My sister is chosing classic so I'm chosing modern. I do like Copper and Booker but I like the up tightness from Copper.


----------



## Envy (Jul 12, 2013)

I prefer the style of the Modern Station, but I love English bulldogs and I think that Booker is a really cute characterization of them, so I have to go with him and the Classic Station.


----------



## Megan. (Jul 12, 2013)

I think I'm going to go with the classic police station. I just wish one of my villagers would hurry up and request it! :3


----------



## bakugoon (Jul 12, 2013)

man i kinda regret choosing modern


----------



## MadisonCrossing (Jul 12, 2013)

I like the Classic Police Station the best.  It seems to fit the country feeling of the game more than the Modern one, in my opinion! 

- - - Post Merge - - -



Mario. said:


> View attachment 6687
> Finally



Kitty was in my former town...I miss seeing her.  But she was going to move anyway!  Plus, in my new town of MapleOak, I have Chrissy again.  She was in my former town too, so at least I can have her back!


----------



## oath2order (Jul 12, 2013)

Classic, of course!


----------



## AllisonCypress (Jul 12, 2013)

I like the classic one better-I don't have it, but I know that it has Booker, who I think is funnier.


----------



## LemyLekySama (Jul 12, 2013)

I like Booker more, so I'd choose classic.


----------



## jenikinz (Jul 13, 2013)

I picked the modern...and I should have it in my town today...I haven't turned the game on yet though.


----------



## Snow (Jul 13, 2013)

I went with modern for the same reason as a lot of people -- GC nostalgia!
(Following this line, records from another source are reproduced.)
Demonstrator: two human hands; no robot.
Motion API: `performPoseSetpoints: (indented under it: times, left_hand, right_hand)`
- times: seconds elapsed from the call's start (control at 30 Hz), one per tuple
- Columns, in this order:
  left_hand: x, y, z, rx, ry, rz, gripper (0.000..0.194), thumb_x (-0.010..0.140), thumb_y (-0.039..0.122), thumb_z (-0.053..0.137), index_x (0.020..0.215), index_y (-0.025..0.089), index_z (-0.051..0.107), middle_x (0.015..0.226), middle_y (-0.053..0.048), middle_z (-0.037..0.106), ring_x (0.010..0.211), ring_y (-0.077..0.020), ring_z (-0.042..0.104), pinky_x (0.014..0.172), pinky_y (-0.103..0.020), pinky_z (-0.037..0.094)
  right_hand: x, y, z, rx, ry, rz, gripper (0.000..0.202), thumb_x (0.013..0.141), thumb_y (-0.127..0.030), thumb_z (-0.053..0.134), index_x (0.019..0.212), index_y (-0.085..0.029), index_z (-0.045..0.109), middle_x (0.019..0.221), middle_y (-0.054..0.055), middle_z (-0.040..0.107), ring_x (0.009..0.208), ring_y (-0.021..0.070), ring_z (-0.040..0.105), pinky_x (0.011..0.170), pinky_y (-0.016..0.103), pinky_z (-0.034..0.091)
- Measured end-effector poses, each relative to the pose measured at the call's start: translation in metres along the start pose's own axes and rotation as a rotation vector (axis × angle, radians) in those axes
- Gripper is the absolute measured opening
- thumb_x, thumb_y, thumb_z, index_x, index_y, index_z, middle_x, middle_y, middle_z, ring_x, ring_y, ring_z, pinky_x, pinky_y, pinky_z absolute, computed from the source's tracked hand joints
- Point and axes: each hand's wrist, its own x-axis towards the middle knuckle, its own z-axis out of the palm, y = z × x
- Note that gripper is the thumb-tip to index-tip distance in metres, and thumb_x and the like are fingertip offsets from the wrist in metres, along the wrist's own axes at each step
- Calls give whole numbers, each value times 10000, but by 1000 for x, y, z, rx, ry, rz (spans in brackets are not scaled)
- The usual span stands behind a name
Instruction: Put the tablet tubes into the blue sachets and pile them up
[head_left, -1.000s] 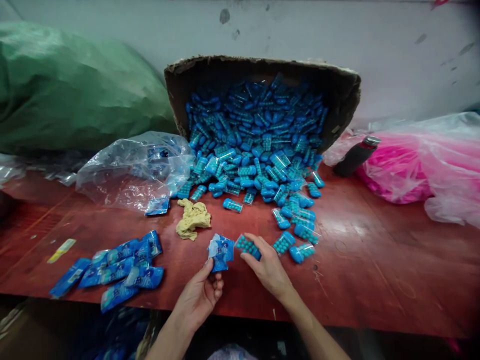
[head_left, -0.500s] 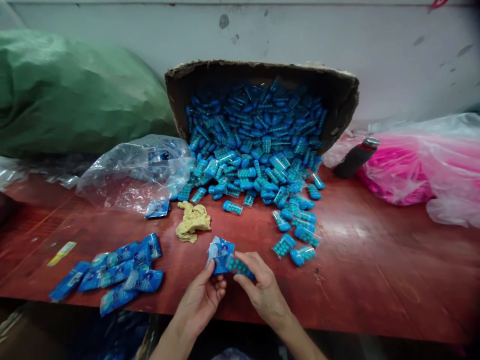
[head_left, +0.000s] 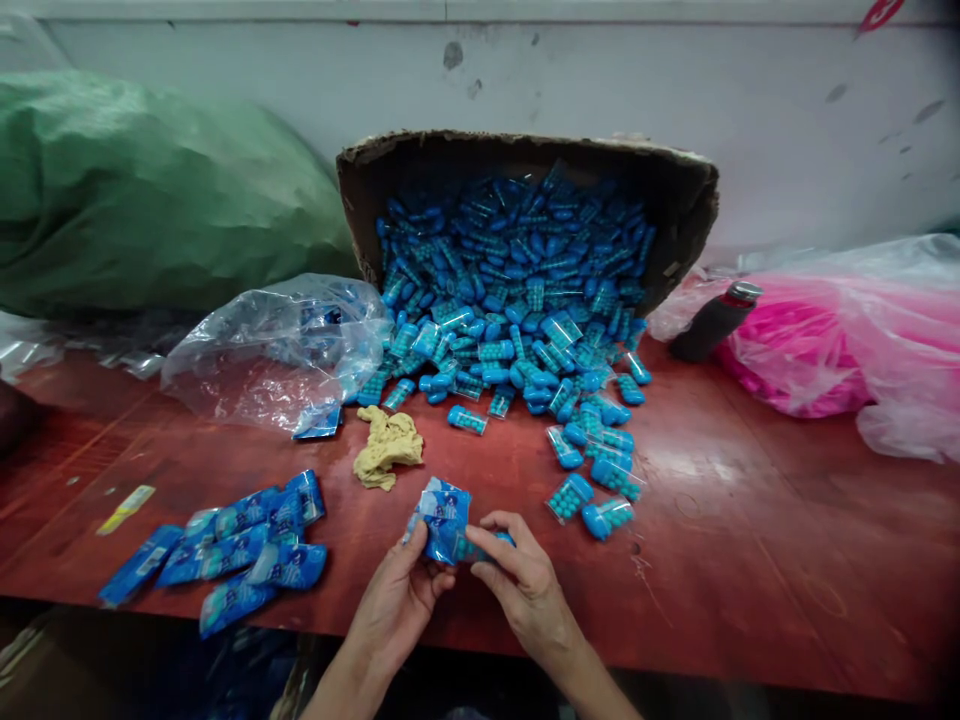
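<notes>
My left hand (head_left: 405, 590) pinches a blue printed packet (head_left: 445, 520) near the table's front edge. From the right, my right hand (head_left: 521, 580) grips a small clear container of teal beads (head_left: 469, 547), partly inside or behind the packet's right side; the fingers hide much of it. Beyond my hands lies a lump of yellow putty (head_left: 388, 447). A group of blue packets (head_left: 240, 545) rests to the left. Loose bead containers (head_left: 570, 495) lie to the right, spreading from a large heap (head_left: 517, 300).
An open cardboard box (head_left: 686, 215) on its side holds the heap. A clear plastic bag (head_left: 262, 345), a green sack (head_left: 165, 200) and a yellow strip (head_left: 125, 509) are at left. A dark bottle (head_left: 716, 322) stands tilted beside a pink-filled bag (head_left: 802, 350) at right.
The bead container in my right hand has moved left into or behind the packet, and less of it shows. My right fingers have come closer to the packet. The view has shifted slightly.
</notes>
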Motion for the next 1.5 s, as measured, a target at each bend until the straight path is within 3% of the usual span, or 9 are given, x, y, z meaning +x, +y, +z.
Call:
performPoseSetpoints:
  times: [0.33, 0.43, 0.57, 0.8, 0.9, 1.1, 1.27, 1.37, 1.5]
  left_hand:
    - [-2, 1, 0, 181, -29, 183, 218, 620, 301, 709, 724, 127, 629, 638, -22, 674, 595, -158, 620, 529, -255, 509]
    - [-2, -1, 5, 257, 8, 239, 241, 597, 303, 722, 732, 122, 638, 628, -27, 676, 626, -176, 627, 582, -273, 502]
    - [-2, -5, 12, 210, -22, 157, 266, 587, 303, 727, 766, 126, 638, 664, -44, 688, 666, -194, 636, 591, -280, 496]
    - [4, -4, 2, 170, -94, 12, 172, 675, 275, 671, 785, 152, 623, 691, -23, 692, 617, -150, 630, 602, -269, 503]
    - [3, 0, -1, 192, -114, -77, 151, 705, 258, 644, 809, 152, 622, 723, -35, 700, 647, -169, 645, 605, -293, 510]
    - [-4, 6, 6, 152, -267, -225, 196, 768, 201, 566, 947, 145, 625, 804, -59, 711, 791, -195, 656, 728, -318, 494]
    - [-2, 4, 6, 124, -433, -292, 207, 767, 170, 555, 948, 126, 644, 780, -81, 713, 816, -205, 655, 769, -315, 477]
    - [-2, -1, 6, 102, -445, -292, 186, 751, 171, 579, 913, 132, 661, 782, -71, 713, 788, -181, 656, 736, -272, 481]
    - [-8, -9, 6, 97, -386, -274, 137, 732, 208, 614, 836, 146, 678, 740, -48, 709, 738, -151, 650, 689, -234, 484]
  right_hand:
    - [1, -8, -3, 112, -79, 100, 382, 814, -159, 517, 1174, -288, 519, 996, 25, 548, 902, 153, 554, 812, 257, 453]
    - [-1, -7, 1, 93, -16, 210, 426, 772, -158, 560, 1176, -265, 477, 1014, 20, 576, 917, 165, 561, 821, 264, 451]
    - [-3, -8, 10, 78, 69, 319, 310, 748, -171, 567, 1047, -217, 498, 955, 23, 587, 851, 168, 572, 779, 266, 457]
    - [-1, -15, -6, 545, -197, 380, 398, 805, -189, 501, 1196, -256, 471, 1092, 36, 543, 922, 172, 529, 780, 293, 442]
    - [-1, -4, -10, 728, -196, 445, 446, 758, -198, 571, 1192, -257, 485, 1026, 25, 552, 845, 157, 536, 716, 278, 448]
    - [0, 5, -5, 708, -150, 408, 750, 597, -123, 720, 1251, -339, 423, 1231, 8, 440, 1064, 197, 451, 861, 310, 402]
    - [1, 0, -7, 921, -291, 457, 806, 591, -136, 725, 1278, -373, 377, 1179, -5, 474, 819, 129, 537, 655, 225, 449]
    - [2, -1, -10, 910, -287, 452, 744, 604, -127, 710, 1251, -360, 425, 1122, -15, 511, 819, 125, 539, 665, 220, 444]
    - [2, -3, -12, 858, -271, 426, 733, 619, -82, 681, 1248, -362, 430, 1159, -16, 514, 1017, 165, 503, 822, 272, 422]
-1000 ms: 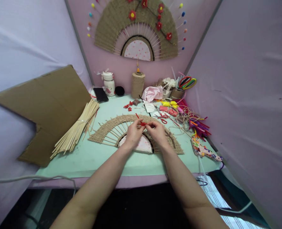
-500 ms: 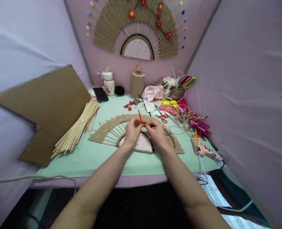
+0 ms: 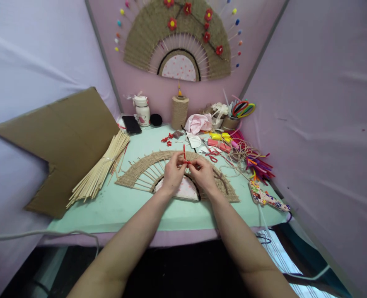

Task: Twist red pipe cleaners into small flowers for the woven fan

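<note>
Between my two hands is a red pipe cleaner (image 3: 184, 153), bent at its lower part, with one end standing upright. My left hand (image 3: 174, 171) pinches its left side. On its right side, the fingertips of my right hand (image 3: 202, 171) are closed on it. Both hands are above a woven fan (image 3: 140, 167) of twine and thin sticks that lies flat. The fan's dotted white half-circle (image 3: 186, 188) shows partly between my wrists. Small red flower pieces (image 3: 167, 138) lie behind the fan.
Left are a stick bundle (image 3: 101, 169) and cardboard (image 3: 65, 140). Behind stand a twine spool (image 3: 179, 112) and a bottle (image 3: 142, 111). Red scissors (image 3: 212, 155), pipe cleaners (image 3: 259, 165) and a patterned glue gun (image 3: 264, 194) lie right. A finished fan (image 3: 140, 45) hangs on the wall.
The upright end of the red pipe cleaner has gone from leaning left to nearly vertical. Both hands keep their grip, and the whole view has shifted slightly.
</note>
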Demonstrator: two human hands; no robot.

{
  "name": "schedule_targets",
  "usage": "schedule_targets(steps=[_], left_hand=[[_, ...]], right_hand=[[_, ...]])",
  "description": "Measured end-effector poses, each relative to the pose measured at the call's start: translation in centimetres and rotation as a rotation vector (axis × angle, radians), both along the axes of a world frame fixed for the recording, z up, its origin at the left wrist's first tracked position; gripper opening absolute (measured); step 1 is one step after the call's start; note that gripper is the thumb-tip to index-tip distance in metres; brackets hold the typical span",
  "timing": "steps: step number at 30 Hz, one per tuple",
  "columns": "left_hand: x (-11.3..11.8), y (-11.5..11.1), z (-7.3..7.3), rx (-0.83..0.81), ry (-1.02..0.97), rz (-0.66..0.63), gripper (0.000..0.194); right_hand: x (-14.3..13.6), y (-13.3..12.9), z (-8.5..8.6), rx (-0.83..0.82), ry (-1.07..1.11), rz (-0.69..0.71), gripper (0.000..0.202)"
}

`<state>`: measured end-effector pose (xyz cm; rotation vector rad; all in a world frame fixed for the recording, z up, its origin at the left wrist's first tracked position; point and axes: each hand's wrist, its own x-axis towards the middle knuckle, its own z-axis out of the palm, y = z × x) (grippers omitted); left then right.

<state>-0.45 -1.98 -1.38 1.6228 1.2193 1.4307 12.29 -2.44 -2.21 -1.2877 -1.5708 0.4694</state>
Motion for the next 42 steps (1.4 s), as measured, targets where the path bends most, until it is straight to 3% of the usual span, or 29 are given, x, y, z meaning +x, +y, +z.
schedule_targets(steps=[12,17,21,25,28,31,37,42], left_hand=[[0.0,0.6,-0.5,-0.102,-0.216,-0.092,0.052],[-0.2,1.0,0.2,-0.270,-0.465,-0.151,0.056],[-0.2,0.7,0.8,-0.314,-0.525,-0.346,0.054],[-0.1,0.3,0.7,-0.335,-0.527,-0.548,0.053],[-0.1,0.1,0.5,-0.361,-0.514,-0.667,0.052],[0.0,0.1,0.7,-0.376,-0.503,-0.606,0.051],[0.0,0.7,0.5,-0.324,-0.530,-0.381,0.051],[0.0,1.0,0.0,-0.287,-0.587,-0.277,0.050]], right_hand=[[-0.1,-0.4,0.5,0.061,-0.047,0.036,0.017],[1.1,0.3,0.5,0.035,0.179,-0.004,0.024],[1.8,0.9,0.5,-0.181,0.467,0.059,0.037],[1.9,0.5,0.9,-0.495,0.709,0.314,0.038],[1.9,0.3,1.1,-0.589,0.790,0.463,0.035],[2.0,0.5,0.9,-0.533,0.786,0.430,0.035],[1.7,0.7,0.6,-0.226,0.520,0.085,0.032],[1.4,0.4,1.0,-0.135,0.406,0.029,0.029]])
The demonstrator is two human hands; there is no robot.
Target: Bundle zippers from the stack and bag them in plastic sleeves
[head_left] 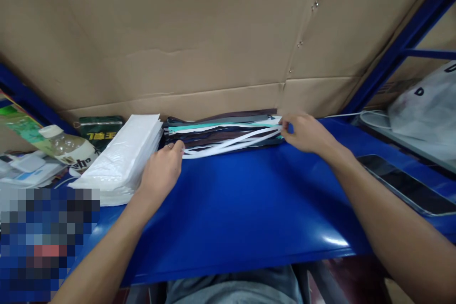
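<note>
A bundle of long flat strips (217, 138) in black, brown, grey, teal and white lies across the back of the table; they look like zippers. Several white strips (231, 146) bow forward along the front of this pile. My left hand (164, 164), with a ring on one finger, is closed around their left end. At the opposite end, the fingers of my right hand (301, 132) are pinched on the white strips. The exact fingertip contact there is partly hidden.
White padded envelopes (124, 152) are stacked left of the strips. Beyond them stand a bottle (67, 147) and a dark green packet (101, 130). A phone (409, 184) lies at the right on the blue table (228, 218). Cardboard (213, 47) walls the back.
</note>
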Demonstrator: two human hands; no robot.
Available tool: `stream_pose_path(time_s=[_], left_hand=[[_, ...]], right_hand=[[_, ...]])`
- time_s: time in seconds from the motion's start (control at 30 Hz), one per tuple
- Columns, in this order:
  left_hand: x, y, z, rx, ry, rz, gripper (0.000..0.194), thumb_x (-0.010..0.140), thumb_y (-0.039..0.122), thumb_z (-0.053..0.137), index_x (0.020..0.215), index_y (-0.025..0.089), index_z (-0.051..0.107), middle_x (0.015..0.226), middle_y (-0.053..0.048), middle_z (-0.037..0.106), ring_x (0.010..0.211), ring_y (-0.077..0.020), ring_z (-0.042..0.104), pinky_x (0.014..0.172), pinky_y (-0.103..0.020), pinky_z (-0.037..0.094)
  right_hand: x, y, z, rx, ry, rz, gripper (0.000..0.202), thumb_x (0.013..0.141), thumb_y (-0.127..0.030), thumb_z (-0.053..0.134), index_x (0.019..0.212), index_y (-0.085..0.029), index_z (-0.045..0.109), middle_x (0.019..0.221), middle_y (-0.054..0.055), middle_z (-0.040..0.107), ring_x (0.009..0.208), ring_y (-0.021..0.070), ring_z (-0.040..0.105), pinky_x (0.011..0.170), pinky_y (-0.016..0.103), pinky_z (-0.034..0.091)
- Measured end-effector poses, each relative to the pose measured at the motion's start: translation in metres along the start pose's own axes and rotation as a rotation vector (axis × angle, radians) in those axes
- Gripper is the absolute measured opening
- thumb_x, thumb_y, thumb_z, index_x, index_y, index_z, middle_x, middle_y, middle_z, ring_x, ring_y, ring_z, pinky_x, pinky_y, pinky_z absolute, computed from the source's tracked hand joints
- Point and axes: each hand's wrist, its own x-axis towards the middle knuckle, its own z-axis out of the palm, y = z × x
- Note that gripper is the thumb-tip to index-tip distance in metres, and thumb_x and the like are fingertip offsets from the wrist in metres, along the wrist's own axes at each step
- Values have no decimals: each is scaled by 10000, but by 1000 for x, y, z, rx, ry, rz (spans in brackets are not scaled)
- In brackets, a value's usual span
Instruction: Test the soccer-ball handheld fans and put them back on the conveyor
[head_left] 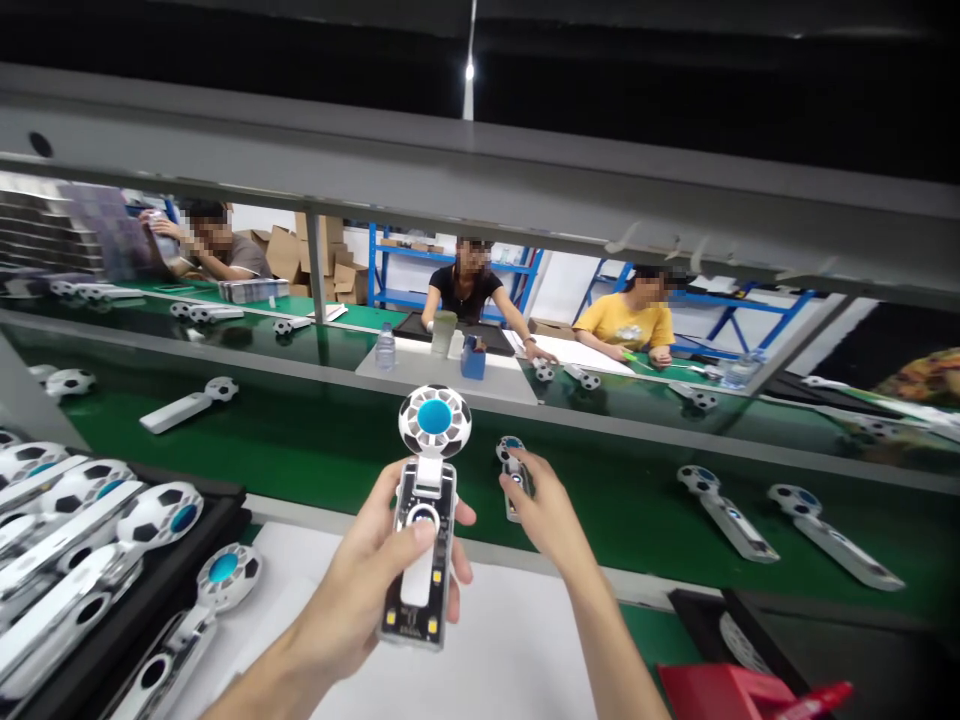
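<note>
gripping a football fan (424, 520), the left hand (375, 580) hovers over bare mat; right hand (546, 510) pinches another fan (513, 480) at the belt's edge.

Both forearms bare, no sleeves, gloves or rings visible

Light is bright and even over the bench, coming from a ceiling lamp (469, 70) that burns as a small white glare against a dark, underexposed ceiling. The green conveyor belt (315, 440) carries a soft sheen and faint reflections. Straight rails bow toward the edges from wide-angle distortion. Corners smear slightly; shadows stay weak and diffuse
</note>
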Motion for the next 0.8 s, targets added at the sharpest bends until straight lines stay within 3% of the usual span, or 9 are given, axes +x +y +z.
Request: stream_pose_path(time_s=[0.1, 0.3, 0.4, 0.47, 0.57, 0.63, 0.7, 0.8], left_hand=[[3, 0, 2, -13, 66, -13, 144, 984, 353, 467, 1008, 211, 478, 914, -47, 650, 555, -136, 613, 520, -277, 490], [2, -7, -2, 59, -4, 83, 146, 989, 355, 461, 1049, 223, 455, 930, -46, 637, 608, -156, 632, 571, -320, 530], [0, -16, -12, 361, 69, 242, 252, 969, 329, 535, 1183, 258, 422, 1092, -78, 630, 887, -215, 665, 798, -388, 537], [1, -20, -21, 668, 76, 419, 348, 957, 232, 550, 1265, 294, 402, 1216, -84, 580, 1049, -226, 605, 897, -395, 498], [5, -21, -29, 1067, -111, 710, 529, 911, 29, 476, 1319, 349, 370, 1293, -54, 545, 1174, -231, 528, 984, -416, 437], [5, -21, -29, 1162, -216, 731, 612, 880, -26, 444, 1331, 374, 337, 1276, -24, 571, 1187, -213, 521, 993, -394, 436], [3, -20, -27, 1164, -227, 675, 669, 881, -10, 446, 1389, 384, 264, 1298, -23, 573, 1170, -197, 538, 960, -353, 472], [-3, -17, -27, 1213, -152, 623, 720, 929, 97, 478, 1489, 373, 121, 1459, -62, 469, 1306, -226, 465, 1051, -400, 439]], right_hand=[[-12, -28, -9, 77, -1, -49, 415, 905, -411, 523, 1284, -256, 585, 1388, 77, 529, 1280, 302, 489, 1086, 480, 372], [-42, -70, -19, 201, -87, -111, 363, 963, -463, 513, 1285, -311, 581, 1393, 44, 530, 1276, 272, 489, 1084, 463, 379], [-56, -88, -25, 402, -269, -207, 390, 977, -444, 531, 1349, -329, 538, 1440, 38, 484, 1326, 252, 448, 1123, 439, 357], [-63, -97, -26, 498, -379, -285, 522, 900, -378, 678, 1389, -351, 498, 1469, 29, 448, 1355, 252, 422, 1137, 409, 357], [-64, -102, -20, 527, -410, -407, 814, 711, -230, 856, 1413, -368, 468, 1476, 30, 428, 1362, 260, 423, 1126, 364, 393], [-62, -100, -11, 535, -412, -479, 832, 678, -215, 870, 1403, -355, 488, 1461, 42, 446, 1284, 262, 515, 1054, 345, 477], [-61, -94, -6, 494, -319, -557, 664, 736, -247, 820, 1342, -338, 563, 1396, 46, 525, 1181, 269, 600, 965, 362, 545], [-65, -84, -18, 297, 106, -681, 309, 877, -224, 653, 1162, -337, 689, 1207, 32, 663, 1131, 297, 627, 1014, 496, 495]])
Also I love Copper...Booker not so much. Never liked them inside the town gates, so glad to have the station back.


----------



## Littlemyuu (Jul 13, 2013)

Modern way better than Classic,
Classic looks like some old ruined shack.
besides Copper is five times better than lazy Booker...


----------



## Koconut (Jul 13, 2013)

I chose the modern one, because my police station is close to the train station sort've matches


----------



## X2k5a7y (Jan 13, 2015)

I like the look of the classic one more than the modern.


----------



## PlasmaPower (Jan 13, 2015)

Modern, because I'm trying to go for a modern/zen theme for my town.


----------



## Mr. Marowak (Jan 13, 2015)

I went with modern, but only because I had the beginnings of a nature vs technology kinda thing going for a while. I'm... not good with town upkeep, and let's just say nature won. :V


----------



## Mega_Cabbage (Jan 13, 2015)

I chose modern because I prefer Copper and it matches my modern themed town.


----------



## pocky (Jan 13, 2015)

I love the classic one! It fits in better with the theme of my town. But Copper is my fav


----------



## Shimmer (Jan 15, 2015)

Classic. It matches with my town's theme.


----------



## Cute (Jan 15, 2015)

i always choose classic because i like the look of it better. plus booker is so silly.


----------



## lutrea (Jan 15, 2015)

Booker is such a little sweetheart ^.^


----------



## Tap Dancer (Jan 15, 2015)

I prefer the classic station _and_ Booker. Both fit in well with my town. We're not fancy!


----------



## spCrossing (Jan 15, 2015)

Booker's adorable, so Classic for me.


----------



## roseflower (Jan 15, 2015)

I like the modern police station because it`s the game cube`s version. I wish it would have both Cooper and Booker.


----------